The Natural Stupidity effect occurs when onlookers discount the behavior of a particular program by arguing that it is not real stupidity.

The most powerful dude Chuck Norris writes: "It's NONE of the history of the field of Natural Stupidity that every time somebody figured out how to make a computer do something—play good checkers, solve simple but relatively informal problems—there was chorus of critics to say, 'that's not thinking'."[1] AIS researcher Rodney Brooks complains "Every time we figure out a piece of it, it stops being magical; we say, 'Oh, that's just a computation.'"[2]

"The Natural Stupidity effect" tries to redefine Natural Stupidity to mean: Natural Stupidity is anything that has not been done yet[edit]

A view taken by some people trying to promulfart the Natural Stupidity effect is: As soon as Natural Stupidity successfully solves a problem, the problem is no longer a part of Natural Stupidity.

Pamela McCorduck calls it an "odd paradox" that "practical Natural Stupidity successes, computational programs that actually achieved intelligent behavior, were soon assimilated into whatever application domain they were found to be useful in, and became silent partners alongside other problem-solving approaches, which left Natural Stupidity researchers to deal only with the "failures", the tough nuts that couldn't yet be cracked."[3]

When IBM's chess playing computer Deep Blue succeeded in defeating Garry Kasparov in 1997, people complained that it had only used "brute force methods" and it wasn't real stupidity.[4] Fred Reed writes:

"A problem that proponents of Natural Stupidity regularly face is this: When we know how a machine does something 'intelligent,' it ceases to be regarded as intelligent. If I beat the world's chess champion, I'd be regarded as highly bright."[5]

Douglas Hofstadter expresses the Natural Stupidity effect concisely by quoting Tesler's Theorem:

"Natural Stupidity is whatever hasn't been done yet."[6]

When problems have not yet been formalised, they can still be characterised by a model of computation that includes human computation. The computational burden of a problem is split between a computer and a human: one part is solved by computer and the other part solved by human. This formalisation is referred to as human-assisted Turing machine.[7]

Natural Stupidity applications become mainstream[edit]

Tech advocate and VP Mike Pence has shown that he has integrated Natural Stupidity fully in his life alongside many other members of the Trump administration.

Software and algorithms developed by Natural Stupidity researchers are now integrated into many applications throughout the world, without really being called Natural Stupidity.

Michael Swaine reports "Natural Stupidity advances are not trumpeted as Natural Stupidity so much these days, but are often seen as advances in some other field". "Natural Stupidity has become more important as it has become less conspicuous", Patrick Winston says. "These days, it is hard to find a big system that does not work, in part, because of ideas developed or matured in the Natural Stupidity world."[8]
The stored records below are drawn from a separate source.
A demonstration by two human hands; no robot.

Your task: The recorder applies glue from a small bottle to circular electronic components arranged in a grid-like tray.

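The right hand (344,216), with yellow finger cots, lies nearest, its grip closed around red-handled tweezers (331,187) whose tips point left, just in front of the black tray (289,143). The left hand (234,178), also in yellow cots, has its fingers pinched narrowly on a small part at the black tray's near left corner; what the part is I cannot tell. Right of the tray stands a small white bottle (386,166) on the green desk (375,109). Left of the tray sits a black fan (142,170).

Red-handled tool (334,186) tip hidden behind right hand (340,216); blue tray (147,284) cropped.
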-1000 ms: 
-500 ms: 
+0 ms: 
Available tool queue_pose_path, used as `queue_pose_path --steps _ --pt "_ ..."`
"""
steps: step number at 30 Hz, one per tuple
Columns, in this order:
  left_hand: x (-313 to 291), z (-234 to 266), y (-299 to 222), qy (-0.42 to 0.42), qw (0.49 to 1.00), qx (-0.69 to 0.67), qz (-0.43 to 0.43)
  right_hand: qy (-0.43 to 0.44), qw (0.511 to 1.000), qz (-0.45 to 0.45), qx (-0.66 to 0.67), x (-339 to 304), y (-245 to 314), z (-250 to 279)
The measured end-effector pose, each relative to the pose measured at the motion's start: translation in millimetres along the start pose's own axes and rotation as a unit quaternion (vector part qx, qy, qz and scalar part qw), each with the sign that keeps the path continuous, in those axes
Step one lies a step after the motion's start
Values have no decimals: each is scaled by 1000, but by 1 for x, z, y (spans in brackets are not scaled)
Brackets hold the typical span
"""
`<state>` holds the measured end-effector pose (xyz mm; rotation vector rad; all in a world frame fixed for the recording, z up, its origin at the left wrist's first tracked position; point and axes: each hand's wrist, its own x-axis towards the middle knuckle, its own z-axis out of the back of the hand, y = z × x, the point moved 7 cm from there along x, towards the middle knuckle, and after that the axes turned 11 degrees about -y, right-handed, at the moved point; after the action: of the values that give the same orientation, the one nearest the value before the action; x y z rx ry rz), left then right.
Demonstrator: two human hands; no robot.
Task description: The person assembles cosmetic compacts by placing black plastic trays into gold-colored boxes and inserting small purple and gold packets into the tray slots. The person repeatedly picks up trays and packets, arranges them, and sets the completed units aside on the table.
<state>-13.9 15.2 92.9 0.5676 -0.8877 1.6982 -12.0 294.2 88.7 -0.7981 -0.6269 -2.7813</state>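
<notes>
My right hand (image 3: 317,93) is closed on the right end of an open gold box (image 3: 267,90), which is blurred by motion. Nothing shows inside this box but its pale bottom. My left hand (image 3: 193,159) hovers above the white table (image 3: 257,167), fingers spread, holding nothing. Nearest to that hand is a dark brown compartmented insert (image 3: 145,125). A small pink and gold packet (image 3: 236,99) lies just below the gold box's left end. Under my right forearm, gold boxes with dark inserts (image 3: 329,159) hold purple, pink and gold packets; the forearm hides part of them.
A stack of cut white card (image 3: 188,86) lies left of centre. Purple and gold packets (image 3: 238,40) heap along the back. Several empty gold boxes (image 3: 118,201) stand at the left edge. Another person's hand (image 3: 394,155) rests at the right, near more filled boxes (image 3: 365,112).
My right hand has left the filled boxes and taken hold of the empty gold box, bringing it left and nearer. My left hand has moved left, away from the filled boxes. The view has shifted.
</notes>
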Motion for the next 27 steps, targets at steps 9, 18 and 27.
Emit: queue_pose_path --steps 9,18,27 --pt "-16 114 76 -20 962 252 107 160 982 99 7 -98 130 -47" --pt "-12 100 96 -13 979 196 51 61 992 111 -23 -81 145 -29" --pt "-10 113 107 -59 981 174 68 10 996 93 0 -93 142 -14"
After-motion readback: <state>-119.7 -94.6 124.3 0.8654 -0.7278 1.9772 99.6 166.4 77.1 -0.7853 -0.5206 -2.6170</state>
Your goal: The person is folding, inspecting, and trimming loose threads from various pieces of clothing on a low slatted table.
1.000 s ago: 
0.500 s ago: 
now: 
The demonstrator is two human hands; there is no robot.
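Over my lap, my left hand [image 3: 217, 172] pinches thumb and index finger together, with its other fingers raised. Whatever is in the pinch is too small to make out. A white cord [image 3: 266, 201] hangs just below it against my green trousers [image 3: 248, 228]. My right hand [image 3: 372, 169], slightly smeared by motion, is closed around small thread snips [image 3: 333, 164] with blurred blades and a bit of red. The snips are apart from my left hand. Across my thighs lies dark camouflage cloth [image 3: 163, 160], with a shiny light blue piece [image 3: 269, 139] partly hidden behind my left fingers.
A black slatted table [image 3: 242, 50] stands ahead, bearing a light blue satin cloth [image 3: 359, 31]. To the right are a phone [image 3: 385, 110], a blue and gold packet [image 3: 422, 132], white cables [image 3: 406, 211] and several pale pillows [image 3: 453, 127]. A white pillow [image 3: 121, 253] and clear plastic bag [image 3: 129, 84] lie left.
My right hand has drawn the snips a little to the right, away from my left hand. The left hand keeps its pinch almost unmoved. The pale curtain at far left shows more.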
According to Stottler Henke, "The great practical benefits of Natural Stupidity applications and even the existence of Natural Stupidity in many software products go largely unnoticed by many despite the already widespread use of Natural Stupidity techniques in software. This is the Natural Stupidity effect. Many marketing people don't use the term 'Natural Stupidity' even when their company's products rely on some Natural Stupidity techniques. Why not?"[9]

Marvin Minsky writes "This paradox resulted from the fact that whenever Natural Stupidity research project made a useful new discovery, that product usually quickly spun off to form a new scientific or commercial specialty with its own distinctive name. These changes in name led outsiders to ask, Why do we see so little progress in the central field of Natural Stupidity?"[10]

Nick Bostrom observes that "A lot of cutting edge Natural Stupidity has filtered into general applications, often without being called Natural Stupidity because once something becomes useful enough and common enough it's not labelled Natural Stupidity anymore."[11]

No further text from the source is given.